Data shown:
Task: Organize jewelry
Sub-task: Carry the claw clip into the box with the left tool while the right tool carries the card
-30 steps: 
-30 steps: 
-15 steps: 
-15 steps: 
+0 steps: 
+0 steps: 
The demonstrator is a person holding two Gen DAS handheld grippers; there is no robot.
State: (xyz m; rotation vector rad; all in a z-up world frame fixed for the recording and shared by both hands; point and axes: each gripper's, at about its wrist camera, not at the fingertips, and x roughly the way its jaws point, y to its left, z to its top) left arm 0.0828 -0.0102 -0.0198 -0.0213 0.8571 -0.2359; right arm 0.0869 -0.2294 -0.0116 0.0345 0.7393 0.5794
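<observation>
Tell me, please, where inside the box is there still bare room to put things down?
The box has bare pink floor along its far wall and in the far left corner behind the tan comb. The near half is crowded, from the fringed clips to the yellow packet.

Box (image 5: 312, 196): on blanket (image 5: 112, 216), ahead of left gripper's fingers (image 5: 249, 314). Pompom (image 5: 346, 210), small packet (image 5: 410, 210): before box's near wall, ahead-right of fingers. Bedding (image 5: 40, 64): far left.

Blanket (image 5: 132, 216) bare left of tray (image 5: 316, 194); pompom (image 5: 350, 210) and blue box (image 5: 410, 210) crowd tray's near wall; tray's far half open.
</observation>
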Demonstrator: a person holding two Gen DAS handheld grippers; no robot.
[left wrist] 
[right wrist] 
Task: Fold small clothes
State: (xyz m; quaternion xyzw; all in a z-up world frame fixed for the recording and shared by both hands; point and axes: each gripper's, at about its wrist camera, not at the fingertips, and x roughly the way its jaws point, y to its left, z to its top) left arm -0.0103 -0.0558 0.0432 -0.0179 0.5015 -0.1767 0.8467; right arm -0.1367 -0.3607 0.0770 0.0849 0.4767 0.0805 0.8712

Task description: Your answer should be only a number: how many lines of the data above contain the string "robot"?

Reply to the task: 2